**Prompt:**
Your task is to repeat the data exactly, every line of it.

**Data extract:**
========================================
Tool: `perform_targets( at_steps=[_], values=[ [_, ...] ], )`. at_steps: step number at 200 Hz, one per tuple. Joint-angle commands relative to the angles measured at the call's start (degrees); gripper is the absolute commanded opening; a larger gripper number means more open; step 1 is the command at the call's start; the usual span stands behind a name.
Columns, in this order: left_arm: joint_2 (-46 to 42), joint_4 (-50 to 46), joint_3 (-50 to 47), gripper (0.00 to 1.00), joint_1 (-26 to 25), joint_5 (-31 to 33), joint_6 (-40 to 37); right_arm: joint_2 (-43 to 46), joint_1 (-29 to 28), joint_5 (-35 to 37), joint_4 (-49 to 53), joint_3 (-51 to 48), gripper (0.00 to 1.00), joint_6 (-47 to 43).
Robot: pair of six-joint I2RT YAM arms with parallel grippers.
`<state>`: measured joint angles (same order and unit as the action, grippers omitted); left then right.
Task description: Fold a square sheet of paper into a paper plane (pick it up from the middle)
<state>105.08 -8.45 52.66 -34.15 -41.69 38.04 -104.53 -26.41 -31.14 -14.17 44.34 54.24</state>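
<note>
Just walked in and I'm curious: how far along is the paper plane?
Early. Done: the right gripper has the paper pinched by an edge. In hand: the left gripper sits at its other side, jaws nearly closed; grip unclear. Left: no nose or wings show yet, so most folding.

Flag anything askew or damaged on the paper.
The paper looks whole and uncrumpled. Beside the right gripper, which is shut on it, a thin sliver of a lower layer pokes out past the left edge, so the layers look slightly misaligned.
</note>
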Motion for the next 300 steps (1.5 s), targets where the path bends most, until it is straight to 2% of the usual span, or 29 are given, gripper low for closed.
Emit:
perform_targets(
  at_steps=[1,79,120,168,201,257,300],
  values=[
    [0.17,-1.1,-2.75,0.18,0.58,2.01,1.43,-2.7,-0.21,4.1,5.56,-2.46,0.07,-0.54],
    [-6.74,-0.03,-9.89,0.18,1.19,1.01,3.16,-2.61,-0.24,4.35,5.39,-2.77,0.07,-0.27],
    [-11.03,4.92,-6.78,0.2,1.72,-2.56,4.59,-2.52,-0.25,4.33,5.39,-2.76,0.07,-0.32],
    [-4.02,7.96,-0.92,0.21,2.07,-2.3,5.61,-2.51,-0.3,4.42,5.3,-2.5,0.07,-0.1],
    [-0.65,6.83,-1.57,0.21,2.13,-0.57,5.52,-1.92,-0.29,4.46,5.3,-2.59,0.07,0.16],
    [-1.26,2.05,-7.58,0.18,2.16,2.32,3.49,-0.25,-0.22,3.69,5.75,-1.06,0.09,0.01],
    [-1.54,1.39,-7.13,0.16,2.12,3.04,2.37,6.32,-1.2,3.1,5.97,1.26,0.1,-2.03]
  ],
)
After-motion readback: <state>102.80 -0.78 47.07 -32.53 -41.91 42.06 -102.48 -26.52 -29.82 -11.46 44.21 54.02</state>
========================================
**Exercise response:**
Tool: `perform_targets( at_steps=[_], values=[ [_, ...] ], )`. at_steps: step number at 200 Hz, one per tuple. Joint-angle commands relative to the angles measured at the call's start (degrees); gripper is the absolute commanded opening; a larger gripper number means more open; step 1 is the command at the call's start; the usual span stands behind a name.
Columns, in this order: left_arm: joint_2 (-46 to 42), joint_4 (-50 to 46), joint_3 (-50 to 47), gripper (0.00 to 1.00), joint_1 (-26 to 25), joint_5 (-31 to 33), joint_6 (-40 to 37); right_arm: joint_2 (-43 to 46), joint_1 (-29 to 28), joint_5 (-35 to 37), joint_4 (-49 to 53), joint_3 (-51 to 48), gripper (0.00 to 1.00), joint_6 (-47 to 43).
Robot: pair of six-joint I2RT YAM arms with parallel grippers.
`<state>`: measured joint angles (same order and unit as the action, grippers omitted); left then right.
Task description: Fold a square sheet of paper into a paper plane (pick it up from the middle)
<state>105.08 -8.45 52.66 -34.15 -41.69 38.04 -104.53 -26.41 -31.14 -14.17 44.34 54.24</state>
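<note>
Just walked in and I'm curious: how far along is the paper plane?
Early. Done: the right gripper has the paper pinched by an edge. In hand: the left gripper sits at its other side, jaws nearly closed; grip unclear. Left: no nose or wings show yet, so most folding.

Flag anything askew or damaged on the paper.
The paper looks whole and uncrumpled. Beside the right gripper, which is shut on it, a thin sliver of a lower layer pokes out past the left edge, so the layers look slightly misaligned.
</note>
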Motion for the next 300 steps (1.5 s), targets where the path bends most, until it is straight to 2% of the usual span, or 29 are given, gripper low for closed.
Emit:
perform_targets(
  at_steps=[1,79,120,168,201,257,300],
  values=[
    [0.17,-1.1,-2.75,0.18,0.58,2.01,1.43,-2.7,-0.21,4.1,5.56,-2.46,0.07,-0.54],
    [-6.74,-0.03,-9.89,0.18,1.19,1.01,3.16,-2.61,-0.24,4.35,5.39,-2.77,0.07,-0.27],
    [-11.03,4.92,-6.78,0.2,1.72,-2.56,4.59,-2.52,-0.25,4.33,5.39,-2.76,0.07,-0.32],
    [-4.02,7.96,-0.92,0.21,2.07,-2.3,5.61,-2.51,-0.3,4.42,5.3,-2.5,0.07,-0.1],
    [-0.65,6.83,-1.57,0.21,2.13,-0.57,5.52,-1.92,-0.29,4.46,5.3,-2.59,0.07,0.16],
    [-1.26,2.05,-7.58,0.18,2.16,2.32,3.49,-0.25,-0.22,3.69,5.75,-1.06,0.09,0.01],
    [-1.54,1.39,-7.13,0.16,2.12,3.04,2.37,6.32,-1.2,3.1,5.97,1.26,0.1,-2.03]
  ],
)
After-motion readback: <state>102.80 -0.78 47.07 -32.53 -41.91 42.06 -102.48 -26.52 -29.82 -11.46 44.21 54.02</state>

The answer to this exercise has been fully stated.